Write out exactly the lines from the start of the entries through the one that contains "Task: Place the", including both.

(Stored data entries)
####################

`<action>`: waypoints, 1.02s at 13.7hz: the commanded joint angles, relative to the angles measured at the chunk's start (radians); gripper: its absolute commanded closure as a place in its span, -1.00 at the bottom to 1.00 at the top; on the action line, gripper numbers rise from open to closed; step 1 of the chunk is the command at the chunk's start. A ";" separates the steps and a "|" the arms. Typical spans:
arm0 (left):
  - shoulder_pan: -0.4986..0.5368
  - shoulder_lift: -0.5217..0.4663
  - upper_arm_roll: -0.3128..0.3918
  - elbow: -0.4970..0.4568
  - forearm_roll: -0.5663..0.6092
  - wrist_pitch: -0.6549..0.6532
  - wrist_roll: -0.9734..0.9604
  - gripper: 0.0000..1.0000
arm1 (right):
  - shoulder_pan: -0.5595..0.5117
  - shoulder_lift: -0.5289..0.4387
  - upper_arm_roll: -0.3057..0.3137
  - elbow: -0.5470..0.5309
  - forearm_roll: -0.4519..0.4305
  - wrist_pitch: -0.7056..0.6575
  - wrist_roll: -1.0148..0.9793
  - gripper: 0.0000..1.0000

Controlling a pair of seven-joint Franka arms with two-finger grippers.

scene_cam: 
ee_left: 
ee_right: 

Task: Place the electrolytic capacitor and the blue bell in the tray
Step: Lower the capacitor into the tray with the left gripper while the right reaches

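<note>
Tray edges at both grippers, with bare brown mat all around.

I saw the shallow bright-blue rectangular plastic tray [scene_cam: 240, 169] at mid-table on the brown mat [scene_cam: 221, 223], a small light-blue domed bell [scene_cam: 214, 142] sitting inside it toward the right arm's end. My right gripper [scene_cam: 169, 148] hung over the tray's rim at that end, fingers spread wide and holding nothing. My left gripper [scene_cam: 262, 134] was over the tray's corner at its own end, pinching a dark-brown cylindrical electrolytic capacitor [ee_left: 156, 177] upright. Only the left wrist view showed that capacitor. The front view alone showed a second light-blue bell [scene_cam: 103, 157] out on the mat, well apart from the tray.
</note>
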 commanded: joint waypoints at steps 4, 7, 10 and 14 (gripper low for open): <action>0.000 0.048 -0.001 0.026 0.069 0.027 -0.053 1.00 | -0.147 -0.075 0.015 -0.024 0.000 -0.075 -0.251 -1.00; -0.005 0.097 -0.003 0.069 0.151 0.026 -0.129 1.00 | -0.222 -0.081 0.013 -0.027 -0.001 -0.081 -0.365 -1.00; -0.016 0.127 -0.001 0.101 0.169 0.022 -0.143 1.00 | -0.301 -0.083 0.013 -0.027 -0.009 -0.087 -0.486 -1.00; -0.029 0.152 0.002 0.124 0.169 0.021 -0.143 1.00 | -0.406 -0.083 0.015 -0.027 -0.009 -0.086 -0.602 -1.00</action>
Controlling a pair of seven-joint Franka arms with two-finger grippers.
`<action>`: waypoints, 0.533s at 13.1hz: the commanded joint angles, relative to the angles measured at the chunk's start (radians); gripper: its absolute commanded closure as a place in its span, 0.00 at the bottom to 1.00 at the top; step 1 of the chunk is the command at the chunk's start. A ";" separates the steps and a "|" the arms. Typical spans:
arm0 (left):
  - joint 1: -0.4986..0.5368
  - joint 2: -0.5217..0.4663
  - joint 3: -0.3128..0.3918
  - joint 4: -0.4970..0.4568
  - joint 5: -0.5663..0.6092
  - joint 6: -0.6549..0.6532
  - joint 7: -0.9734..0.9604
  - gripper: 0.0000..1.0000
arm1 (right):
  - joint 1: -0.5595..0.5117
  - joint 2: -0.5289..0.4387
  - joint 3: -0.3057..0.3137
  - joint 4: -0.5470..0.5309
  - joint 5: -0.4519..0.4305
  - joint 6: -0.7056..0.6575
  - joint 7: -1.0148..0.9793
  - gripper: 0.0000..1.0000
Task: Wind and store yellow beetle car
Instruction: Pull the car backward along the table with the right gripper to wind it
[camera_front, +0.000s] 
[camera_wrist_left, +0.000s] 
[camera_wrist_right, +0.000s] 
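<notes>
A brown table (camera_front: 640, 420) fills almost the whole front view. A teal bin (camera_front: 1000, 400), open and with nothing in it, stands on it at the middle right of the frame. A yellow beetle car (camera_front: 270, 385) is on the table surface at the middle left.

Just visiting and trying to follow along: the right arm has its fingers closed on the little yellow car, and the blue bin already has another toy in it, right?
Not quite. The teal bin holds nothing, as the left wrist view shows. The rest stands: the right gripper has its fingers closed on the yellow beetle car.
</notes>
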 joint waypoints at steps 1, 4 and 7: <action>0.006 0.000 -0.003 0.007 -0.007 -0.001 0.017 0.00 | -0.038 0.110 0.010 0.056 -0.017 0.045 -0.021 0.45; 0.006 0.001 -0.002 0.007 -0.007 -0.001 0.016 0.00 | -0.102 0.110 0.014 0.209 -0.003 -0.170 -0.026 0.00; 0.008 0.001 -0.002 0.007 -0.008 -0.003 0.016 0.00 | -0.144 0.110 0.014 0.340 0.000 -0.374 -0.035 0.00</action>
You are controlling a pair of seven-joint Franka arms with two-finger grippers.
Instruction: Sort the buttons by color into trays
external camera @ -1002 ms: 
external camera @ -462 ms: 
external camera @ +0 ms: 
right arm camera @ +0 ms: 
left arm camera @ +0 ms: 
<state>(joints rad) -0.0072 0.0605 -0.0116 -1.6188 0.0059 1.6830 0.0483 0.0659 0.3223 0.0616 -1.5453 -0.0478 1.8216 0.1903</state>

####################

Answer space:
`<action>`: waypoints, 1.02s at 13.7hz: the commanded joint angles, relative to the angles measured at the chunk's start (radians); gripper: its absolute commanded closure as a place in its span, -1.00 at the bottom to 1.00 at the top; on the action line, gripper numbers rise from open to closed; step 1 of the chunk is the command at the chunk's start. A ";" separates the steps and a "|" the arms. Typical spans:
arm0 (left):
  - shoulder_pan: -0.4986..0.5368
  - shoulder_lift: -0.5217..0.4663
  - upper_arm_roll: -0.3128..0.3918
  - elbow: -0.4970..0.4568
  - forearm_roll: -0.5663..0.6092
  - wrist_pitch: -0.6549..0.6532
  - wrist_roll: -0.9734..0.9604
  - gripper: 0.0000..1.0000
arm1 (right):
  - shoulder_pan: -0.5595..0.5117
  - shoulder_lift: -0.5289..0.4387
  - upper_arm_roll: -0.3057..0.3137
  - elbow: -0.5470..0.5309
  - forearm_roll: -0.4519..0.4305
  - wrist_pitch: -0.7056..0.6575
  - wrist_roll: -1.0148..0.9793
  - gripper: 0.0000..1.0000

Controlling a pair of seven-joint Franka arms with two-finger grippers.

scene_cam: 
ee_left: 
ee_right: 

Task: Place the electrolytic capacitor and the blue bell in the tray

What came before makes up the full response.